* [Assignment]
Set down the full listing exactly, character for character.

* [Supplied data]
=== Section Start ===
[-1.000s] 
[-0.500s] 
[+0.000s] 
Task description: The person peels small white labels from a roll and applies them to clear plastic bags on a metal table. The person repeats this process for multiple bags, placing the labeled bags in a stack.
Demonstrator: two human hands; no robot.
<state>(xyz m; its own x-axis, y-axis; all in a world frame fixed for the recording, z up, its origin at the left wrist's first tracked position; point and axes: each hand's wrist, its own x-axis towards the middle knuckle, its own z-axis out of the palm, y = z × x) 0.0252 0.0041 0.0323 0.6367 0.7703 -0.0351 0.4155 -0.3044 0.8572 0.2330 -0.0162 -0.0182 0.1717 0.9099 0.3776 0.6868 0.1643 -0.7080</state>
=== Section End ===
* [Output below]
[-1.000s] 
[-0.500s] 
[+0.000s] 
Task description: The person peels small white labels from a roll and applies them to clear plastic bags on a metal table. The person repeats this process for multiple bags, placing the labeled bags in a stack.
Demonstrator: two human hands; no robot.
<state>(xyz m; its own x-axis, y-axis; all in a world frame fixed for the recording, z up, its origin at the left wrist's first tracked position; point and axes: each hand's wrist, its own x-axis towards the middle knuckle, its own z-axis out of the palm, y = z × x) 0.0252 0.0041 0.0323 0.6367 0.7703 -0.0351 0.4155 -0.3044 0.8572 0.2330 -0.0162 -0.0182 0.1717 0.9099 0.3776 0.6868 0.1643 -0.7080</state>

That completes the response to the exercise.